The records follow. Print, word for word, the first line through the "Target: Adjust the" line.

DATA EXCERPTS:
Content starts

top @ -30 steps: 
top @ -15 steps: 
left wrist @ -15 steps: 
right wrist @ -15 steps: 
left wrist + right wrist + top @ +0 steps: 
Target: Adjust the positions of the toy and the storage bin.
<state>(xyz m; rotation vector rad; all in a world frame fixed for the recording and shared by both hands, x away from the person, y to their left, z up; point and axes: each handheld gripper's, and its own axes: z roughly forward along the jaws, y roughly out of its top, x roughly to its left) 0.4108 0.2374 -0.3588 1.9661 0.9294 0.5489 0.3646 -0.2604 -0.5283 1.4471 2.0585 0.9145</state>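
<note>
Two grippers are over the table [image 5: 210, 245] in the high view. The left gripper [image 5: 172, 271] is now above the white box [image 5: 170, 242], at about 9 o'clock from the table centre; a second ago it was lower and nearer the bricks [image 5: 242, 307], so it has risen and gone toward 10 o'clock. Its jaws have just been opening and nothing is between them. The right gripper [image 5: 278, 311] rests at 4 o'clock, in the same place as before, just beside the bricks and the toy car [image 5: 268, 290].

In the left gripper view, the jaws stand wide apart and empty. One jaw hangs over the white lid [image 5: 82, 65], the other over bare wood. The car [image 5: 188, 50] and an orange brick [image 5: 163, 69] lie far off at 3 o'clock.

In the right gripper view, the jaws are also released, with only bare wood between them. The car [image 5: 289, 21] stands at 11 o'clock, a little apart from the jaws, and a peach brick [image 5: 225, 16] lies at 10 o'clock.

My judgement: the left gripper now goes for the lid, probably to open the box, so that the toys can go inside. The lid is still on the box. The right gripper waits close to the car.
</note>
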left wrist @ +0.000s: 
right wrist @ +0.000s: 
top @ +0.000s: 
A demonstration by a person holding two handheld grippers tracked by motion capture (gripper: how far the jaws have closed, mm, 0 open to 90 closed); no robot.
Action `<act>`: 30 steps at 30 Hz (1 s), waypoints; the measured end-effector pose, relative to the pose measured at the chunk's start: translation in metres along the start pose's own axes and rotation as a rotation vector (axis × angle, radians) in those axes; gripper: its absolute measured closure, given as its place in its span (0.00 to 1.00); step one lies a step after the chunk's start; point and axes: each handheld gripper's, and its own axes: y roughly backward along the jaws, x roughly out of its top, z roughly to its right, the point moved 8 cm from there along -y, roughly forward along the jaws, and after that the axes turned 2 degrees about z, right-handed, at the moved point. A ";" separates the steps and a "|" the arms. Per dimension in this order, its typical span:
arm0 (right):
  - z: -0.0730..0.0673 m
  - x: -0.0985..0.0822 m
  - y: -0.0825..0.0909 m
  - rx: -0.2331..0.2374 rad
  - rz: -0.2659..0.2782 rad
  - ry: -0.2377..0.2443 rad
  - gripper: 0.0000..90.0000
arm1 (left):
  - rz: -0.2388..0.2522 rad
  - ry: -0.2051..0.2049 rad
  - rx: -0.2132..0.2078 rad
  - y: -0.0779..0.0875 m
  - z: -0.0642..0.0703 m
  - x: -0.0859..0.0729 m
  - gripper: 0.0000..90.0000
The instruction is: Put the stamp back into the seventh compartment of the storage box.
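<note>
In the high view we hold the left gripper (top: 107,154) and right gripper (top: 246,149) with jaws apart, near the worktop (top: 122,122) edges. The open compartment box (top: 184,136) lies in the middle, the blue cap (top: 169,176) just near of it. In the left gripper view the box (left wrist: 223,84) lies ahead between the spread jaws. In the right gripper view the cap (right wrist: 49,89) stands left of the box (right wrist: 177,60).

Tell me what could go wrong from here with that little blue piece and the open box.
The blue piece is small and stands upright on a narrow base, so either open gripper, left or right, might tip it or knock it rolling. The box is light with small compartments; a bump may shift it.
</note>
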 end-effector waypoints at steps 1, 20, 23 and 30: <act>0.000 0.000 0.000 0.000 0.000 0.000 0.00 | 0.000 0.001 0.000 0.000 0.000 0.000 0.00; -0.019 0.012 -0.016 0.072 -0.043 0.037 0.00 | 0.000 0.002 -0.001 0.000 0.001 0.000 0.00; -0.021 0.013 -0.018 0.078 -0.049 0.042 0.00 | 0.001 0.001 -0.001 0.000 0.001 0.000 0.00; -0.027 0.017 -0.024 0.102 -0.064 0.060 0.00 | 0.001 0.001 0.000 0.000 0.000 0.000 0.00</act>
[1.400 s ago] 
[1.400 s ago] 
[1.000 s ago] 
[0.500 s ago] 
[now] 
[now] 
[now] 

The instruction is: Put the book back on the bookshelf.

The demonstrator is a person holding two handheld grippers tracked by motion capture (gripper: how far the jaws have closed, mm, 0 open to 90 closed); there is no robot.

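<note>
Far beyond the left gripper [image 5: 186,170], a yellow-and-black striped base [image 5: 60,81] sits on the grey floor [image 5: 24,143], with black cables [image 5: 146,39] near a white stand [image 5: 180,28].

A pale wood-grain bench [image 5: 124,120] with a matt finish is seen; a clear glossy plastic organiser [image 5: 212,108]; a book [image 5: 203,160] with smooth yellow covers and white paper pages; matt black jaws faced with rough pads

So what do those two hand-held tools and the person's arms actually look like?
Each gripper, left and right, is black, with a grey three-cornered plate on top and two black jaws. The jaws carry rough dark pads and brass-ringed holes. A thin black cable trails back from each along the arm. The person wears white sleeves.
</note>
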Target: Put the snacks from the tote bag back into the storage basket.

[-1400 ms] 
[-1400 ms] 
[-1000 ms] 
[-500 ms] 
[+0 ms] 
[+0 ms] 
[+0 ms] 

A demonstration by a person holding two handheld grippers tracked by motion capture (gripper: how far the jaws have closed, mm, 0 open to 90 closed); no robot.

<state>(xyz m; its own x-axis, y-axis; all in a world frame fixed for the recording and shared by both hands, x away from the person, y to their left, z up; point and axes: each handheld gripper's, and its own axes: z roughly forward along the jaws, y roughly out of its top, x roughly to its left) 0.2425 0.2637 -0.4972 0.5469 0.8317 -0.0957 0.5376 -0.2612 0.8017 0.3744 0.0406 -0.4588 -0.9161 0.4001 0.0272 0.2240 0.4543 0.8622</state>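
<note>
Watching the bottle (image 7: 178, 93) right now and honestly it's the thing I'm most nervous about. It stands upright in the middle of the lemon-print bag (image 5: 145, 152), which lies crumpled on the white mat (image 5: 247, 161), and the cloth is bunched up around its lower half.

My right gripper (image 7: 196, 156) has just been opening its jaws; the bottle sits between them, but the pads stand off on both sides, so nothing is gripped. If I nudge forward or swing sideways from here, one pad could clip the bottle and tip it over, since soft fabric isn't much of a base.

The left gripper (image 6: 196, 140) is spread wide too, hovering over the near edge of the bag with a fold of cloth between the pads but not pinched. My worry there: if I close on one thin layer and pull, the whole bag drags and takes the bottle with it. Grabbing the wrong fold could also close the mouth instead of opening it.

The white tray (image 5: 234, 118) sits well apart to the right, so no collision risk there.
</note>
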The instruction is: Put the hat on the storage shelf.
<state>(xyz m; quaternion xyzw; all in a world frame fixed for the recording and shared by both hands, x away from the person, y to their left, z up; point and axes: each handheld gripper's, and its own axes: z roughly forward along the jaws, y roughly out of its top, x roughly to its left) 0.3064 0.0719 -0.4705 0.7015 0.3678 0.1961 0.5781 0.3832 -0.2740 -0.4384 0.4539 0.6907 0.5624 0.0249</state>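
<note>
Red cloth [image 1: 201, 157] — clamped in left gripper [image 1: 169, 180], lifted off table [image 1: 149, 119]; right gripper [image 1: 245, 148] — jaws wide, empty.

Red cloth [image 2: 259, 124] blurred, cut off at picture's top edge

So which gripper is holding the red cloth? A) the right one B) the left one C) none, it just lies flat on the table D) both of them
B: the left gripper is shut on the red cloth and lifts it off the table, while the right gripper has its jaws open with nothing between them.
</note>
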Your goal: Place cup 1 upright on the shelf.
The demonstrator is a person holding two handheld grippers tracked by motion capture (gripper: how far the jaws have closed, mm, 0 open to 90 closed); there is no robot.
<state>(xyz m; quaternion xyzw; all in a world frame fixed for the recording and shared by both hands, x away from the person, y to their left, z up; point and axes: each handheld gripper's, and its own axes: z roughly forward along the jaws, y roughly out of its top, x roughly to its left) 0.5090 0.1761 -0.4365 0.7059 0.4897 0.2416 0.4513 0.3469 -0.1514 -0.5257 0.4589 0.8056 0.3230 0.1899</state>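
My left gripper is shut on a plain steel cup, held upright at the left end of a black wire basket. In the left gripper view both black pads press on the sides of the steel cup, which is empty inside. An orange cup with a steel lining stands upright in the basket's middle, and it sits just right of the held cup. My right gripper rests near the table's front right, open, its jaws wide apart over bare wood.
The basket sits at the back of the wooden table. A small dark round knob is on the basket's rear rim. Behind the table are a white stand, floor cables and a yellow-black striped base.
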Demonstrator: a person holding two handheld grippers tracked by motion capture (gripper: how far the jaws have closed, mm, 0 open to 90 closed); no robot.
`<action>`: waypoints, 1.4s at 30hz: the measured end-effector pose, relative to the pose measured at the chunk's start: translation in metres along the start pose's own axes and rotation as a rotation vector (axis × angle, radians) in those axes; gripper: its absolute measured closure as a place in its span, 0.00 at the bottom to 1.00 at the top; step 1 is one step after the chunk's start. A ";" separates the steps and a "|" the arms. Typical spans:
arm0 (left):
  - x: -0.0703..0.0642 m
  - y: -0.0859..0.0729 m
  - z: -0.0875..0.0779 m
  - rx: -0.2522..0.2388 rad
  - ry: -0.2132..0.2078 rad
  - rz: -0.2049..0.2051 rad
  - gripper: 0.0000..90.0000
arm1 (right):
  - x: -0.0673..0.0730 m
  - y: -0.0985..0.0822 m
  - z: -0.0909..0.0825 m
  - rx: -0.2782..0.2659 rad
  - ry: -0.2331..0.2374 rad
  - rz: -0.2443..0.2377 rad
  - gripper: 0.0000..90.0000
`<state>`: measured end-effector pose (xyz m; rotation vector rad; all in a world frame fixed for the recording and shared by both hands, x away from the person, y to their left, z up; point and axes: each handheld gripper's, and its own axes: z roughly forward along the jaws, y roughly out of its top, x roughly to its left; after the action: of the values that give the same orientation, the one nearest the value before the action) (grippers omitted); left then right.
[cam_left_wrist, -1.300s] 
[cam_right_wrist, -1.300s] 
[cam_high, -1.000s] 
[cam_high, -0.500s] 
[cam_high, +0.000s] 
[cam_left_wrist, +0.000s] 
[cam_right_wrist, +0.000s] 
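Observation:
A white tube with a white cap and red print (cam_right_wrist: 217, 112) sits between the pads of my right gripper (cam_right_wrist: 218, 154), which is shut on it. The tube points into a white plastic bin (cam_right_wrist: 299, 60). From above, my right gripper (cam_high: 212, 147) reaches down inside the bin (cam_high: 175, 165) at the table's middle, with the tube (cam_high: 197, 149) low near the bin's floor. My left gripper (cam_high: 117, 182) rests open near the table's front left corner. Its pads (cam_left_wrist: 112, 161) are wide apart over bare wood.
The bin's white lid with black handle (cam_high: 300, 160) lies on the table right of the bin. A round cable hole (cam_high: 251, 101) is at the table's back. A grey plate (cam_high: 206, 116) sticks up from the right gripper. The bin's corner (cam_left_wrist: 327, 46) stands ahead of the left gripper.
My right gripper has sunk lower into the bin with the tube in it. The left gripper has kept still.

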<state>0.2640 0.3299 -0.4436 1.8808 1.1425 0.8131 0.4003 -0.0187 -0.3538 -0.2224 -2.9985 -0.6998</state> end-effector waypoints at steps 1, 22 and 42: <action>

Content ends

FINISHED TASK:
top @ -30 steps: 
top @ -15 steps: 
left wrist @ -15 steps: 
right wrist @ -15 steps: 
left wrist + right wrist + top @ +0 steps: 
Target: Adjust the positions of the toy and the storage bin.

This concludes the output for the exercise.